WHAT THIS TASK INVOLVES: Count up the lines below that include the string "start" and report the number by itself.

DATASET SECTION:
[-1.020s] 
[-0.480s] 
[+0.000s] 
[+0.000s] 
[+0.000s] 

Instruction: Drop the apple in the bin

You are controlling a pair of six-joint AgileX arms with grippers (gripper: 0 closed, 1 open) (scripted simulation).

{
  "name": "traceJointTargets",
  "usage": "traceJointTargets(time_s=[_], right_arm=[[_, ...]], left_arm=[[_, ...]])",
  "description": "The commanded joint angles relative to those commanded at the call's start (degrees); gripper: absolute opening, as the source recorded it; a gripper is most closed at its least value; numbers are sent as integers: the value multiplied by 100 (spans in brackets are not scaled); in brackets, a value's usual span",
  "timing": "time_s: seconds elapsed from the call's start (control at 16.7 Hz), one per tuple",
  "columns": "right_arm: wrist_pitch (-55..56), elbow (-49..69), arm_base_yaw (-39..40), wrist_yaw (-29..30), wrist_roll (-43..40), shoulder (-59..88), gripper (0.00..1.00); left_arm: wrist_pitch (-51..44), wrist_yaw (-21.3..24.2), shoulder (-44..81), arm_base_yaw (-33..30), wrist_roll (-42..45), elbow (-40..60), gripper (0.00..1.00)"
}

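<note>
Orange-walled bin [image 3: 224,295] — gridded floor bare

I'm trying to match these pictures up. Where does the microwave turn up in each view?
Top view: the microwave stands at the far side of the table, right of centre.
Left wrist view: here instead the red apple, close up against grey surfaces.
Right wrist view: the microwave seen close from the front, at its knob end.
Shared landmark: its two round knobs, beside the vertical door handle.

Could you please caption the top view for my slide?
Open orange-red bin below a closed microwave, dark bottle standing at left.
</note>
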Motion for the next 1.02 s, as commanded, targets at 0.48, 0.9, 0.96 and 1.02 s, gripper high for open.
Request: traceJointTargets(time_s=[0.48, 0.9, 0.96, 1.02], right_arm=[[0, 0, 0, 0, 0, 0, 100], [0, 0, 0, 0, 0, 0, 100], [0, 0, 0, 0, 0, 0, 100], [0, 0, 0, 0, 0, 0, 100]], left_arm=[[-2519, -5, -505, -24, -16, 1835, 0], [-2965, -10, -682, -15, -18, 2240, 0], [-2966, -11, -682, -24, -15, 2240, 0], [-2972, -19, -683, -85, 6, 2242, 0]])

RESPONSE BELOW: 2